Thanks so much for the advice and the kindness. As far as a support system goes, it’s pretty nonexistent. I moved away for 18 years and most friends have done the same. My parents are trying to be supportive but they are annoyed that I’m not more angry.. I do have anger but there’s a lot of emotions that are far stronger. Guess it’s hard to understand if you haven’t been through it. I did find a job and hopefully will be working a lot of OT soon. I’ll try and work on the self care advice. Feeling pretty low these days! Think I set myself back by talking to him.. Won’t be making that mistake twice. How long did it take you to move on? People keen saying that one day I’ll wake up and not even think about him. I really hope that’s true!


----------



## BeyondRepair007 (Nov 4, 2021)

LGalloway said:


> Thanks so much for the advice and the kindness. As far as a support system goes, it’s pretty nonexistent. I moved away for 18 years and most friends have done the same. My parents are trying to be supportive but they are annoyed that I’m not more angry.. I do have anger but there’s a lot of emotions that are far stronger. Guess it’s hard to understand if you haven’t been through it. I did find a job and hopefully will be working a lot of OT soon. I’ll try and work on the self care advice. Feeling pretty low these days! Think I set myself back by talking to him.. Won’t be making that mistake twice. How long did it take you to move on? People keen saying that one day I’ll wake up and not even think about him. I really hope that’s true!


‘How long’ is really hard to say, it just depends on each person. This really is grief, you go through the same process to deal with it in your unique way. Some folks deal with it quickly, some take much longer. The biggest thing is accept that you are going through this, you can do it, and you will be ok. Take each day as it comes and don’t try to force yourself not to feel.

Having said that you can’t stay this way forever and who would want to? So push yourself a little each day to do things to occupy your time and your mind. Try making some new friends. I heard about a thing called meetup (I know nothing about this) maybe that could help. Or join a local church. Or volunteer at a food pantry. Just get in the world to stay busy, and make some new friends.
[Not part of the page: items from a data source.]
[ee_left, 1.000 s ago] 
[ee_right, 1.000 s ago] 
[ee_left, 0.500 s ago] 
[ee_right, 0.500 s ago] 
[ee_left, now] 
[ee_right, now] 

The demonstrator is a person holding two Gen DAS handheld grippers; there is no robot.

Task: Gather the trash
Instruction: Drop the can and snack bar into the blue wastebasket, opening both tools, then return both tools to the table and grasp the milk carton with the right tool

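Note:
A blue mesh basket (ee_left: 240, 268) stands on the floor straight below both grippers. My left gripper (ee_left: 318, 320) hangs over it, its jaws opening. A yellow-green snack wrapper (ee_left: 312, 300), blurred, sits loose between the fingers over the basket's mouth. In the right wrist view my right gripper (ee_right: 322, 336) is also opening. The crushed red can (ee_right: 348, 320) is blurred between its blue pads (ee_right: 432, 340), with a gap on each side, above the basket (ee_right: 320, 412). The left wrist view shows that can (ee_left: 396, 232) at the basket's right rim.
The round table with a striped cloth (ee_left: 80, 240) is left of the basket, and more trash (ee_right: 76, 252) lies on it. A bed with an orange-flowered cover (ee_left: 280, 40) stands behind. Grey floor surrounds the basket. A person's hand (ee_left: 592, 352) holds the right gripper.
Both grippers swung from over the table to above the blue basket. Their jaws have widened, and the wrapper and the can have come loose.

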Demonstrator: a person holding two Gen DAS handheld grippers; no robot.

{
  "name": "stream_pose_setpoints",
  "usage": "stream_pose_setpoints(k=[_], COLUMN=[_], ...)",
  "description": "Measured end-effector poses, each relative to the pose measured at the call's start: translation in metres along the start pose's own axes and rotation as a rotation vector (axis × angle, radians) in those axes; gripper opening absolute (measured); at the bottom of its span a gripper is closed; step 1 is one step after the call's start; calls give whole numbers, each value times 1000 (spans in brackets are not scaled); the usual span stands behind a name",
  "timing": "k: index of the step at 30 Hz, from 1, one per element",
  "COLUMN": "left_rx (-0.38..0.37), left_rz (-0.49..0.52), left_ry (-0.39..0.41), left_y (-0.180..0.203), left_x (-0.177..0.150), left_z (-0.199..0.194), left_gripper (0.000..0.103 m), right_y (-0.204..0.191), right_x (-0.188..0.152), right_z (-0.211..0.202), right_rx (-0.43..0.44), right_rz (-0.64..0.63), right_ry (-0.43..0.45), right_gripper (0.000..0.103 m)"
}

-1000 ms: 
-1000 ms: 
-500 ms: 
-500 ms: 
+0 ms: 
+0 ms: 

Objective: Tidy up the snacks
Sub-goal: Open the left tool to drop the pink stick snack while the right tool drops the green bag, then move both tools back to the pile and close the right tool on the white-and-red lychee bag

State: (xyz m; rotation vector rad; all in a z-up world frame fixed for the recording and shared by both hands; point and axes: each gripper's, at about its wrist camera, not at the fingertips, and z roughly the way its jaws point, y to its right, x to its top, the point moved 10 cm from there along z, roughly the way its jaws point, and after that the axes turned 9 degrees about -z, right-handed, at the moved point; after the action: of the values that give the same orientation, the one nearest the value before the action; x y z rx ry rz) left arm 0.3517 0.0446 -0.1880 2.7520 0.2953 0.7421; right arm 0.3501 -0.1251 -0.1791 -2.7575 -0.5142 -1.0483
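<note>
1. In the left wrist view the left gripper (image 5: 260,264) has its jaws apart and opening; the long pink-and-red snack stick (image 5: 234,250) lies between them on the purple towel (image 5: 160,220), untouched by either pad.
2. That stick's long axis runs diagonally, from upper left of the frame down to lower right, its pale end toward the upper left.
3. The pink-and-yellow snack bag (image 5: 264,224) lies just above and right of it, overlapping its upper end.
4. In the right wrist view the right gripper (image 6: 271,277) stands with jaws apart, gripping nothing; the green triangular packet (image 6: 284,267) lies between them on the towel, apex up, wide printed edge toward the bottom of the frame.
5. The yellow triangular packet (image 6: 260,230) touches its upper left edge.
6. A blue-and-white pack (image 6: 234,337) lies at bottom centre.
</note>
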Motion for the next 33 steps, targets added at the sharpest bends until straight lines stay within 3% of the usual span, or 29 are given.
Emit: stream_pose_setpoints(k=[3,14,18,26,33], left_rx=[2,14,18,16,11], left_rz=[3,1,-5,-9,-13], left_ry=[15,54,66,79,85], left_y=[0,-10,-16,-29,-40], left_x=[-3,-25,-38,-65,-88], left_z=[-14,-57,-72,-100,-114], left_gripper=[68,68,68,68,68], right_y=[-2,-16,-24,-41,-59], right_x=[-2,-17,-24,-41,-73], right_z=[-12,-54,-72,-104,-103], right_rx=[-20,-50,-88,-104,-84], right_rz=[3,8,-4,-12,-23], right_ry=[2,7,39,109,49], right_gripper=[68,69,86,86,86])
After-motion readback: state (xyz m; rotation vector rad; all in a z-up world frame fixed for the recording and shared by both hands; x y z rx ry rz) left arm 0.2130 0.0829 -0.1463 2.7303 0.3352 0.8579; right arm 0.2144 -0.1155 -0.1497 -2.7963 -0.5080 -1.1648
Yes, one day you will pause and think, “This was actually a little better than yesterday. I think I can do this.” For me, it was maybe 4-5 weeks when that happened. It was a hard road getting there but it worked.


----------



## Supermom24 (10 mo ago)

The wave of emotions are horrible! One day I’m like I got this! I’m a beautiful strong women and the next second I’m bawling my eyes out. It’s only Been two weeks since we separated and he moved to his parents but these emotions are horrible. I confronted my hubby today asking what he was leaning towards and he said 99.9 percent divorce. Why do I want the bastard when he cheated on me. But we do text a lot because of our kids. He’s so nice on them. I’m sure it’s this girl why he doesn’t want to come back, which I still don’t get… she lives in another country! Uggg. I hate just depending on my mom. I’m looking for a counselor.


----------



## LGalloway (10 mo ago)

Supermom24 said:


> The wave of emotions are horrible! One day I’m like I got this! I’m a beautiful strong women and the next second I’m bawling my eyes out. It’s only Been two weeks since we separated and he moved to his parents but these emotions are horrible. I confronted my hubby today asking what he was leaning towards and he said 99.9 percent divorce. Why do I want the bastard when he cheated on me. But we do text a lot because of our kids. He’s so nice on them. I’m sure it’s this girl why he doesn’t want to come back, which I still don’t get… she lives in another country! Uggg. I hate just depending on my mom. I’m looking for a counselor.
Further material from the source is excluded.